Desde que Liloló me deu aquele anel e, mais ainda, desde que começamos a brincar de casinha no novo apartamento, eu tenho tido essas ganas incontroláveis de casar com ela. Como o alcoólatra diante da garrafa às quatro da manhã, eu fico secando o telefone, suando frio e pensando: "vou ligar pra ela agora e pedir ela em casamento! Não, não faz isso, não seja louco. Sim, vou sim, claro que vou, eu quero acordar com ela todos os dias. Larga disso, rapá!" Sei que casar é algo terrível e auto-destrutivo, mas não consigo me controlar. É mais forte que eu.

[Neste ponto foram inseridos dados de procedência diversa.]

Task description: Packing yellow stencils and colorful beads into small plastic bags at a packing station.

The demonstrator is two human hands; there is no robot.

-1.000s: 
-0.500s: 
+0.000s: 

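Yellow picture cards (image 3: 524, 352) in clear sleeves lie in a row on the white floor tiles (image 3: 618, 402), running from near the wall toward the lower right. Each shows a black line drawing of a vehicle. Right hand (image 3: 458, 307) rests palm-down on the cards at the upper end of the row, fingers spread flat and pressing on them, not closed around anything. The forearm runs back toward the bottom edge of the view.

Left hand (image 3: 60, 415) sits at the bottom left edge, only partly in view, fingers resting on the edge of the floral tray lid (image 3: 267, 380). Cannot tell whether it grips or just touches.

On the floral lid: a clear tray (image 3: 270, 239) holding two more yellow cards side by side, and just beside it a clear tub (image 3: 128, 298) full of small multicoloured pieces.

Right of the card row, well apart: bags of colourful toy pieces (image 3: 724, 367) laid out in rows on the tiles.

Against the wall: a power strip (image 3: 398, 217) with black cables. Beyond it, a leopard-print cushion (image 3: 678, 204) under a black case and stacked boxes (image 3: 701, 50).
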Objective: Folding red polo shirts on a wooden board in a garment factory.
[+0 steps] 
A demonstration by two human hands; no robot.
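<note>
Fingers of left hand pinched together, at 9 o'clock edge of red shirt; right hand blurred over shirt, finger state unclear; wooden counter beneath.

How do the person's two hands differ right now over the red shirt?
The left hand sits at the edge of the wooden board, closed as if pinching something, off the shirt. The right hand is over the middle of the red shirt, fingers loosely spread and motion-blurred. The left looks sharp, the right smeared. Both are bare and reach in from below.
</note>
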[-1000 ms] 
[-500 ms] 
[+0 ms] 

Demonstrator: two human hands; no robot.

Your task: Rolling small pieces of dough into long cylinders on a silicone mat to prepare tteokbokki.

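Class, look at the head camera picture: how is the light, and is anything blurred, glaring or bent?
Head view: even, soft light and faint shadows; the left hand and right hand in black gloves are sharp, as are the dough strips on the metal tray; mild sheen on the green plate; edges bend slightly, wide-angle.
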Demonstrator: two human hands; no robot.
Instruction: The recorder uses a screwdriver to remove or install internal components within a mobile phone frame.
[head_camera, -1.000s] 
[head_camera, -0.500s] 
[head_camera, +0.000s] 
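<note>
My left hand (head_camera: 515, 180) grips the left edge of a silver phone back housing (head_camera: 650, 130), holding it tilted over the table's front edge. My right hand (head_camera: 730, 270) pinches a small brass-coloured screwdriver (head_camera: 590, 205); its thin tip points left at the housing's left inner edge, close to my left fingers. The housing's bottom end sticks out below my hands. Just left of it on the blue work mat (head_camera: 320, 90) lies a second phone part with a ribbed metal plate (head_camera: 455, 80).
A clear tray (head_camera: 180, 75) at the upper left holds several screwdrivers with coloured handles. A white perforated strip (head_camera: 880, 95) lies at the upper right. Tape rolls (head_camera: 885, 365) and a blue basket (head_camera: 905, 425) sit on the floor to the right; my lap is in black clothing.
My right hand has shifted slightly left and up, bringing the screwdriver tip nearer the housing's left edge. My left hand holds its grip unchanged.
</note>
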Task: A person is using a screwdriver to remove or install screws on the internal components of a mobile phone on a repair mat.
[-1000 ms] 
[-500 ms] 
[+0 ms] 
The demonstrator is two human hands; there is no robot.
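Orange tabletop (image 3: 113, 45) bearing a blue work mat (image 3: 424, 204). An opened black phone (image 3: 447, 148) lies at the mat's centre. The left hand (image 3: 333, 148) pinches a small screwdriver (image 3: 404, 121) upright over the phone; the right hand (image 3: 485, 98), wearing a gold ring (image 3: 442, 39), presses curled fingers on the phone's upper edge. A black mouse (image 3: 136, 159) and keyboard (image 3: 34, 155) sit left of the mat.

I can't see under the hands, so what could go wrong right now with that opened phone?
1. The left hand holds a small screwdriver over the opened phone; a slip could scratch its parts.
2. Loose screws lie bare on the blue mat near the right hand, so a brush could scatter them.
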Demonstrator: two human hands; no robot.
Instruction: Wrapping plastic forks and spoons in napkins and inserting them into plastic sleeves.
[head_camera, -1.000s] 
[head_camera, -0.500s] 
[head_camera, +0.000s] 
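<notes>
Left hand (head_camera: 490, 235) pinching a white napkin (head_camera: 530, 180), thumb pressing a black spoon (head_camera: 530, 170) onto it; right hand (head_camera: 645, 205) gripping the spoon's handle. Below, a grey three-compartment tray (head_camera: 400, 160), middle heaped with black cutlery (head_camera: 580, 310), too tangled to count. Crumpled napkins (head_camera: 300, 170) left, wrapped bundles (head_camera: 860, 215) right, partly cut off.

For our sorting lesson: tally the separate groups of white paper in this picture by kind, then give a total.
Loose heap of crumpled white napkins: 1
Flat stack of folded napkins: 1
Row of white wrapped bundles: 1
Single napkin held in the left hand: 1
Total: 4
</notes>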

Pra piorar, Liloló é arisca como vira-lata profissional: não posso nem falar de casamento que ela sai correndo. Discutir relação, nem pensar. Classificar o que temos de namoro já é demais: somos amantes e olhe lá. ("Boa noite. Meu nome é Alex Castro e eu tenho um problema." Clap! clap! clap! "Eu estou há cinco dias sem ter vontade de casar com minha... er... com a mulher que estou comendo." Clap! clap! clap! "Força, Alex!" "É isso mesmo! Um dia de cada vez!" etc)
Enfim, não aguento mais. A cada filmeco mulherzinha, a cada episódio romântico de seriado bobão, eu já me derreto todo, começo a ter essas pulsões da morte casamenteiras, sonho em cuidar da casa o dia inteiro e esperar minha Liloló com o jantar pronto quando ela chega do trabalho, um horror, uma vergonha. Estou pensando em comprar a série completa de Married with Children em DVD, pra assistir um episódio sempre que estiver em crise, pra ver se corta o efeito. Alguém tem alguma outra sugestão de filmes pra descasar?
Ou então, quem sabe, vou passar outro fim-de-semana na casa da Claudinha.